Mas isso não foi regra, e principalmente diversos países latino-americanos, como Venezuela, Bolívia e Equador, conseguiram criar condições para demonstrar a necessidade da organização popular diante de uma luta de classes que permanecia, e, evidentemente, permanece enquanto houver desigualdades sociais aos níveis do que existem atualmente no mundo. Principalmente num mundo de crescente centralização de poder nas mãos de poucas corporações financeiras e industriais, e de controle da riqueza por poucos grupos familiares que se perpetua por meio de heranças.

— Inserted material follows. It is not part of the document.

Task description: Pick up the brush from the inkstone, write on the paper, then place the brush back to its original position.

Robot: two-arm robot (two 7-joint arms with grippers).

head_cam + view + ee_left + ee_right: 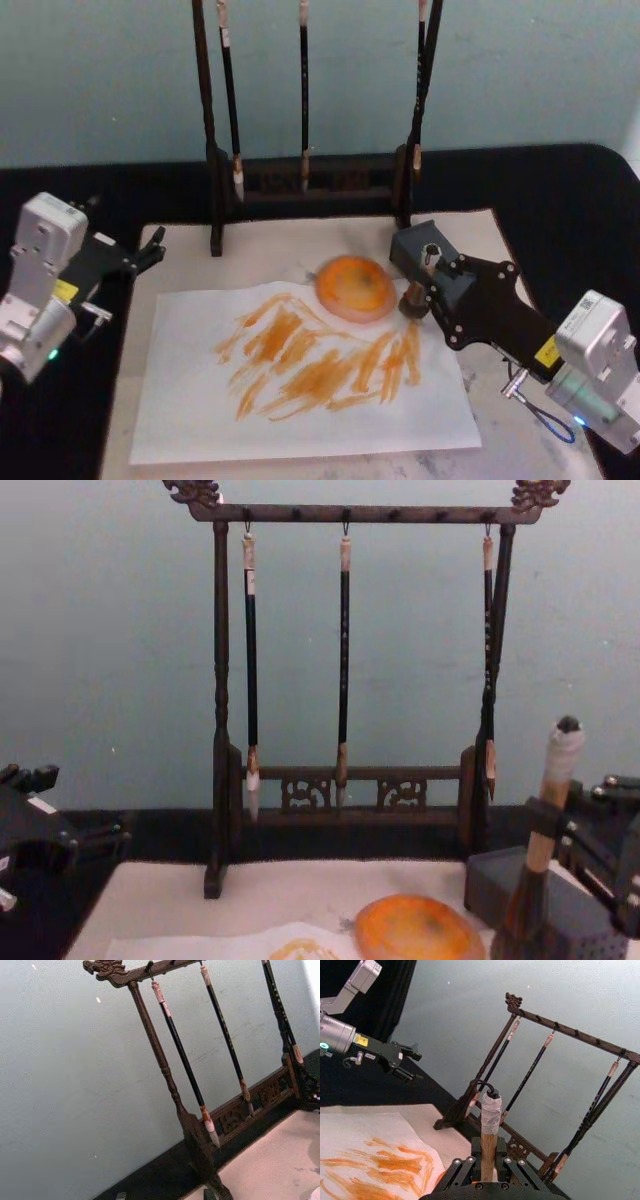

Esse aspecto, da fragilização ideológica e da negligência diante da luta de classes, seria também mais um elemento a jogar por terra todo o esforço feito para consolidar uma política focada na melhoria das condições da população mais pobre. E permitiu que essas pessoas, num momento de crise do governo que lhes garantiu importantes conquistas, lhes dessem as costas, e sucumbisse ao discurso reacionário que desconstruía todos os avanços inegavelmente transformadores da realidade brasileira por 12 anos.
Uma das ações fragilizadas pela negligência de considerar a necessidade de fortalecer segmentos da população que precisavam das políticas do Estado, e que permitiriam segurança na vida econômica e possibilitaria um reforço na defesa ideológica do governo, foi a Economia Solidária. Surgido no governo FHC e fortalecido no primeiro governo Lula, principalmente com a indicação do economista Paul Singer para a sua coordenação, terminou por ficar restrito às sombras, e não teve o destaque merecido, que garantia microcréditos a populações de baixa renda. Ao mesmo tempo faltou compreender a importância de investir no cooperativismo e no associativismo, como condição para garantir que houvesse um desenvolvimento com sustentabilidade para as camadas mais pobres por todo o interior brasileiro. Essa seria uma das condições de forjar um segmento fortemente convencido da necessidade de manter governos populares, além de não alimentar ilusões sobre as derrotas para as camadas baixas, caso governos liberais voltassem a assumir o poder.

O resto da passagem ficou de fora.